**EXERCISE BRIEF:**
Restate word for word the lines below that run from the one holding "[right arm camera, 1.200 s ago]" through the one holding "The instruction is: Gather", inclusive. Pictures don't belong in the copy.

*-*-*

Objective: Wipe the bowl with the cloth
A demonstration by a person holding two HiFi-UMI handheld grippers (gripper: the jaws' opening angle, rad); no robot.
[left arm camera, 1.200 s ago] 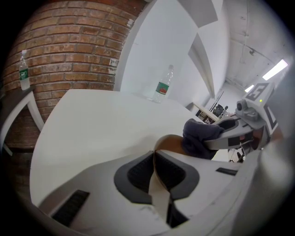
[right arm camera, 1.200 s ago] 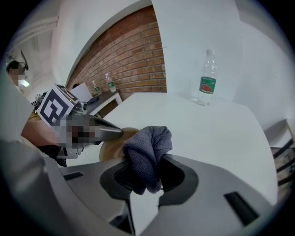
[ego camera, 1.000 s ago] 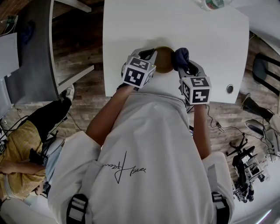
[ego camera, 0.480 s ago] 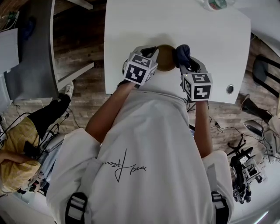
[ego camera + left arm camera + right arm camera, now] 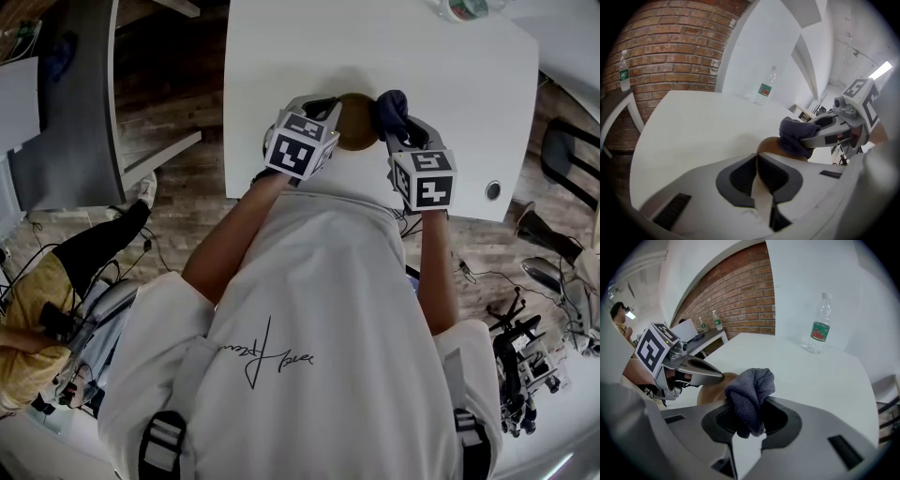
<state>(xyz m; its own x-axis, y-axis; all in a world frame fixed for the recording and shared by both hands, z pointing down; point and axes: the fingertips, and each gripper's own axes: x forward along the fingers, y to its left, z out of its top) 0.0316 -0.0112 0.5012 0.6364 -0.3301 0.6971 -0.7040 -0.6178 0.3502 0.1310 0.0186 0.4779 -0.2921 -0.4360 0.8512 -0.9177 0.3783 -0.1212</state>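
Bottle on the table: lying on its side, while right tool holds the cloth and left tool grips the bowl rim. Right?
No: the bottle stands upright on the table, as the right gripper view shows. The rest holds: right tool holds the cloth, left tool grips the bowl rim.

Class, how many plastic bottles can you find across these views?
2 for sure: one bottle stands at the white table's far side, a second bottle on the dark side table by the brick wall. More may stand there, too small to tell.
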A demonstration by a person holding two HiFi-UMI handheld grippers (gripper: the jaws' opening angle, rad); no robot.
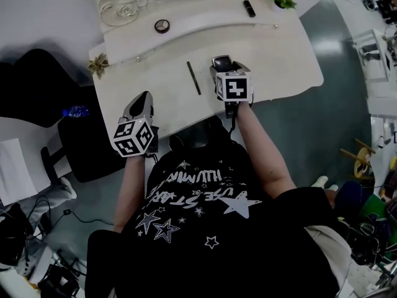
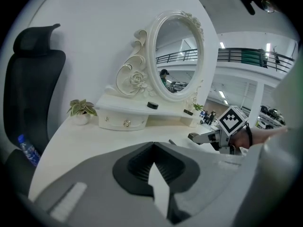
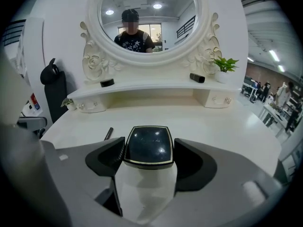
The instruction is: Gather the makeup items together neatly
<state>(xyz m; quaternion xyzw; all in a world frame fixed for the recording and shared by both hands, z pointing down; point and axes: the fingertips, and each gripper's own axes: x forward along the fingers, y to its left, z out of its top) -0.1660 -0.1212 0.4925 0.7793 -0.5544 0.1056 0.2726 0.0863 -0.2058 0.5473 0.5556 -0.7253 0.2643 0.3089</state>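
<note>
White desk is backed by an oval mirror at the far edge, above a raised shelf. Right tongs are clamped on a black compact, held over mid-desk. Left tongs are closed and empty, positioned at the near left edge. A dark pencil is laid just left of the compact. A round pot and a black tube are seen on the shelf, well apart

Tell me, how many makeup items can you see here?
4: a black compact held in the right gripper's jaws, a pencil on the tabletop, a round pot at the shelf's left, a dark tube at its right. Others may be hidden.
</note>
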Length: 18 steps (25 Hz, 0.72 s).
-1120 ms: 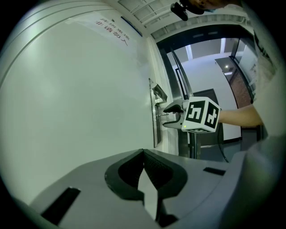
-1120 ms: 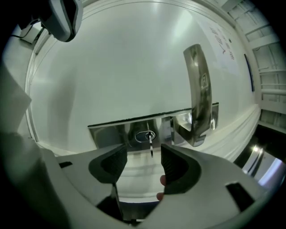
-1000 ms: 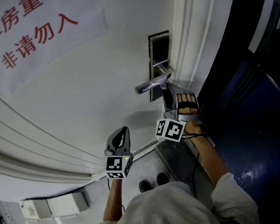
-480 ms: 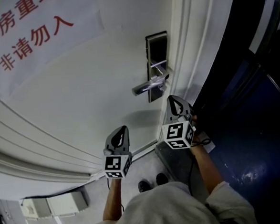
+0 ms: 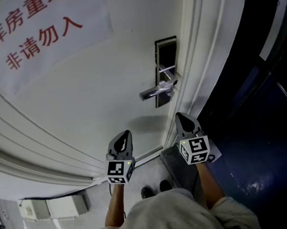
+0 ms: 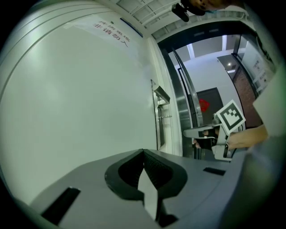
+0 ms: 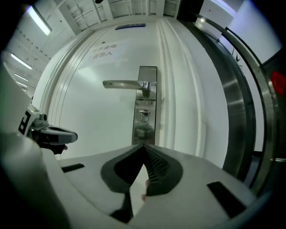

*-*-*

**EXERCISE RESPONSE:**
[right arm camera, 1.200 s ago] 
[ego camera, 1.000 s ago] 
[ego camera, 0.480 s ago] 
[ego camera + left arm camera + right arm camera, now] 
<state>(xyz m; its own x-axis, y-axis; all in a world frame fixed for the recording and shared by both hands, z pointing down; point and axes: the fingertips, and each gripper's own axes: x forward along the fingers, y to its left, z out of its top) 0.0316 -0.0112 0.5012 0.6364 -0.3301 0.6971 -0.7040 -0.6178 0.3502 0.1310 0.0186 0.4779 -0.2921 -0.4360 0.8512 -0.9177 0.3783 -0.1212</state>
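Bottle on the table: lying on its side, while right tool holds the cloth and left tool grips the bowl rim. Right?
No: the bottle stands upright on the table, as the right gripper view shows. The rest holds: right tool holds the cloth, left tool grips the bowl rim.

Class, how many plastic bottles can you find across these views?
2 for sure: one bottle stands at the white table's far side, a second bottle on the dark side table by the brick wall. More may stand there, too small to tell.
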A demonstration by a person holding two HiFi-UMI handheld grippers (gripper: the jaws' opening angle, rad); no robot.
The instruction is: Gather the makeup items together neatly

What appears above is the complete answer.